---------- Given data ----------

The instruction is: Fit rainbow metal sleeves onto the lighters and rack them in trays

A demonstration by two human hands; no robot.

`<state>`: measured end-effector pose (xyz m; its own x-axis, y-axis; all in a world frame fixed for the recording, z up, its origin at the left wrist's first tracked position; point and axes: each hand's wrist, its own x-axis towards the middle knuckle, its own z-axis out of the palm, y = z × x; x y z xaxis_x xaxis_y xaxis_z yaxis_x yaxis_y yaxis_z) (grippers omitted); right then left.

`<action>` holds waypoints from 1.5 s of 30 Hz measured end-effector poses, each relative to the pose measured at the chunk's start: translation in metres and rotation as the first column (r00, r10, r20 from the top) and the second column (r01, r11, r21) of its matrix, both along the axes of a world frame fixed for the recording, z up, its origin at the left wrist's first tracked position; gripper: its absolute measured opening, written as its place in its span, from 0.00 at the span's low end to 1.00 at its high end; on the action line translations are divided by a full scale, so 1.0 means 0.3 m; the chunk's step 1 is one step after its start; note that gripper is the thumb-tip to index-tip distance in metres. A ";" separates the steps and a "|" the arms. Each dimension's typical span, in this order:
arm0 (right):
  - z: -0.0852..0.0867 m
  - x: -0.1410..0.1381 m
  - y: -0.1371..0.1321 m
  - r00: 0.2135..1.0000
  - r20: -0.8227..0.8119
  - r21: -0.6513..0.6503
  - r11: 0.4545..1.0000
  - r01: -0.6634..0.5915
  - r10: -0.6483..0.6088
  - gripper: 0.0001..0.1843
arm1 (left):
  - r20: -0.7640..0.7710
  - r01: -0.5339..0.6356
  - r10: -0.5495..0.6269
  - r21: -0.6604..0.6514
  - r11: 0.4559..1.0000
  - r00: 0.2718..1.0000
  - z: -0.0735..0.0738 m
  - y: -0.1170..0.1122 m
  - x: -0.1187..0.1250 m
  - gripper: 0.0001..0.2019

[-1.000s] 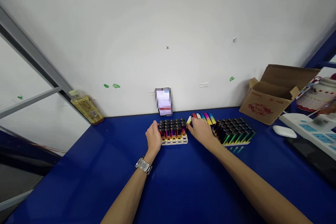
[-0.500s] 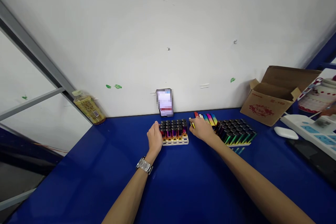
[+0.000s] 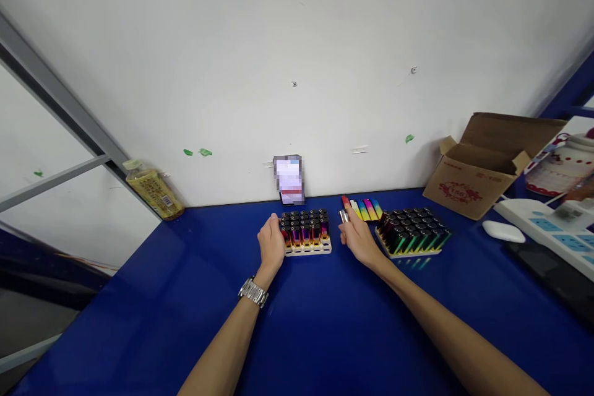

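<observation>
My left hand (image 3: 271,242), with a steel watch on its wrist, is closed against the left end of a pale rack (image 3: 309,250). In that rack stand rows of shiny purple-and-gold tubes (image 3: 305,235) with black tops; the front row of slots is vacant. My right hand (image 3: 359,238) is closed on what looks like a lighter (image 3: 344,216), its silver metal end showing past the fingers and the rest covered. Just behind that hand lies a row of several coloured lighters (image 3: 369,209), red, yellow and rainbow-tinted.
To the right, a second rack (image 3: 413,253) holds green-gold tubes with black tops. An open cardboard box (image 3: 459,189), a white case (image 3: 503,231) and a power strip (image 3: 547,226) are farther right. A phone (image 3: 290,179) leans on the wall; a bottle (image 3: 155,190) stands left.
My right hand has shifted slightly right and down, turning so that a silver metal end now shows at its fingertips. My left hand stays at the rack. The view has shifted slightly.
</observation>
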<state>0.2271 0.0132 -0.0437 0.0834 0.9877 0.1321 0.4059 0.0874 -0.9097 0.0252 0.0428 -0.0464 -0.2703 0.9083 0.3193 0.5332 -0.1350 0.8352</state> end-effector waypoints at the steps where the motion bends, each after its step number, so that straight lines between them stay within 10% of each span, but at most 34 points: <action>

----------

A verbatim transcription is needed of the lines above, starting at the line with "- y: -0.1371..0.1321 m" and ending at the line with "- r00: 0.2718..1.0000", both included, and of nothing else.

  - y: -0.1371..0.1321 m
  - r00: 0.2135..1.0000
  - r20: -0.8227..0.8119
  - r21: -0.6513..0.6503
  - r11: 0.4545..1.0000
  - r01: -0.6634..0.5915
  - r10: -0.6483..0.6088
  - gripper: 0.0001..0.1843
arm1 (left):
  - r20: -0.7640..0.7710
  - r01: -0.5339..0.6356
  - r10: -0.5495..0.6269
  - r21: -0.6604..0.6514
  - r11: 0.4559..1.0000
  - r00: 0.2718..1.0000

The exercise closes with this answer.